Ik heb een haat-liefde verhouding met bluebells. Jaren geleden zag ik deze boshyacinten voor het eerst een tuin helemaal blauw kleuren. Ik was verkocht. Overal in de tuin heb ik de bollen rond gestrooid en dat heb ik geweten. Als ze bloeien zijn ze onweerstaanbaar met hun blauwe klokjes en fier overeind staand blad, maar erg verdraagzaam zijn deze bellhamels niet.
Ze hebben de irritante eigenschap om dwars door alle vaste planten te groeien.
Vorig jaar heb ik de aanval in gezet. Niet om ze te verdrijven maar om ze hun plek te wijzen. Heel voorzichtig heb ik ze tussen de plantenwortels uitgepulkt en ze daar gezet waar ze thuishoren: onder de bomen en struiken in het meer verwilderde deel van de tuin. Ze heten niet voor niets boshyacinten.
Dit voorjaar werd duidelijk dat ik deze strijd verloren heb. Bluebell heeft zo haar eigen voorkeur.
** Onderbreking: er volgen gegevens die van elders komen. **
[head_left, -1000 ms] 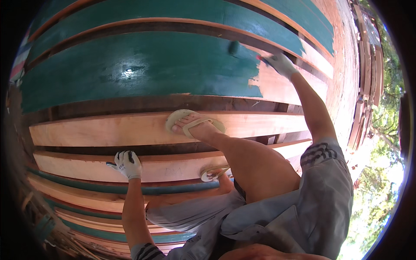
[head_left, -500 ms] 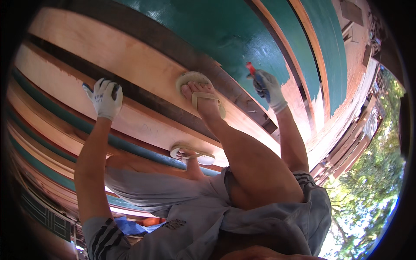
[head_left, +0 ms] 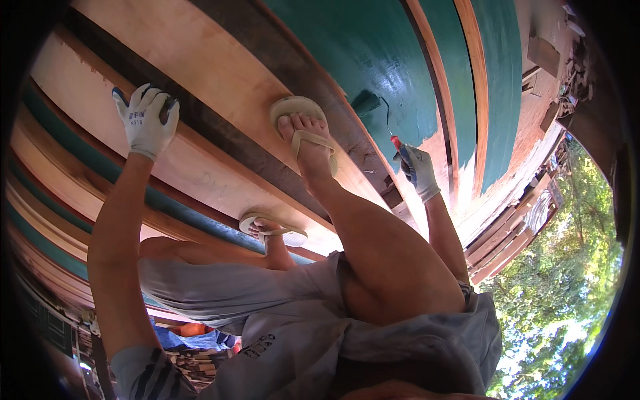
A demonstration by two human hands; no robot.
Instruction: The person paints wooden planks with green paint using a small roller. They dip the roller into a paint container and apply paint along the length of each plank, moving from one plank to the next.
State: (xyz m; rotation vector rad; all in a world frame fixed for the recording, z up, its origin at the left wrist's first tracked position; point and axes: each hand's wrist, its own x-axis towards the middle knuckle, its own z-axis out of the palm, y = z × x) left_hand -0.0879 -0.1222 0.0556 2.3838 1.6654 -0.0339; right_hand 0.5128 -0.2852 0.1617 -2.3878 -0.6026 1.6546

Dwars door elfenbloem, daslook, longkruid en herfstasters piept het jonge groene blad de grond uit. Nu staan ze uitdagend mooi te wezen met hun eerste blauwe klokjes. Weghalen in dit prille stadium is moorddadig. Er zit niets anders op dan te genieten en wachten tot ze uitgebloeid zijn. Hommels en zweefvliegen zullen me dankbaar zijn.